4,611剖検例中日虫症に合併した肝細胞癌は24例で,全日虫症227例中の発生頻度は10.6%で,非日虫症例中の肝癌122例の頻度2.78%と比べ有意に高かった.しかし組織学的に,過半数において日虫症の変化よりも目立って三宅の乙ないし甲'型肝硬変の所見が認められ,純粋な日虫性肝線維症に合併したものは4例にすぎなかった.また,HB抗原陽性率は27%と一般人の陽性率より高く,ウイルス性肝炎の先行の可能性が示唆され,日虫症だけの肝臓に肝癌が頻発するという結論はいまだ出せなかった.血清α-fetoproteinの量は低いものが多く,MO法による判定でも陽性率43%と一般の肝癌に比べ低かった.

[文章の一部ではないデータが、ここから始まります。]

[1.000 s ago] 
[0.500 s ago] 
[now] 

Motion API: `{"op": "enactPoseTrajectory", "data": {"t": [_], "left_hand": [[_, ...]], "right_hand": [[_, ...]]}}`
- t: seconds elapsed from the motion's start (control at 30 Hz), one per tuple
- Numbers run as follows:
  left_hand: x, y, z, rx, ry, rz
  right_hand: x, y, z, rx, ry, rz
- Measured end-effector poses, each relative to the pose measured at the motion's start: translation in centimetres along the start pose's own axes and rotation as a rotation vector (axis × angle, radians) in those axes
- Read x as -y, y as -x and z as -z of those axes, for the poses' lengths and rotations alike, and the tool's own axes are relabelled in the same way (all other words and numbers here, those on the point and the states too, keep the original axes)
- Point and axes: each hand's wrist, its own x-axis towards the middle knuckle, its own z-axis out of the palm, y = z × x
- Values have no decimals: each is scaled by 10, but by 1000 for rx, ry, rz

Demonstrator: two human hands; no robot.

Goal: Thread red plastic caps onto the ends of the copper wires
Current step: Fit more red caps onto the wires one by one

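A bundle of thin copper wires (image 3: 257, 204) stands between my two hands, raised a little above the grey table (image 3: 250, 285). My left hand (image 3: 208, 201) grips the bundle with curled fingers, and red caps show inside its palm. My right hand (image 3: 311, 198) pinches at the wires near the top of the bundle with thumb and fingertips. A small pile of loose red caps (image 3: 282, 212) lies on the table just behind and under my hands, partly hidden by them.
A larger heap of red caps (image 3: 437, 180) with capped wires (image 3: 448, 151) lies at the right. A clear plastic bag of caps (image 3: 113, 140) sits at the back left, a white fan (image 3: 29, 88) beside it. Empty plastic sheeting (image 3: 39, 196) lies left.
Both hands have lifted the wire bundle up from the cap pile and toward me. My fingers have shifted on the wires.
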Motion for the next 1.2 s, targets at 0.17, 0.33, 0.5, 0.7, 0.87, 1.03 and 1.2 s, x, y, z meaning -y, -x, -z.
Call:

肝癌の肉眼分類では,中島・奥田の寡結節硬変型が多く認められ,中に微小肝癌1例が含まれていた.その他の点では他のウイルス性慢性肝炎の終局像としての肝硬変あるいは原因不明の肝硬変に合併して来る肝細胞癌と異なる点は全くなく,この点からも,日虫症が肝癌発生に病因的に直接結びついていると結論するには至らなかった.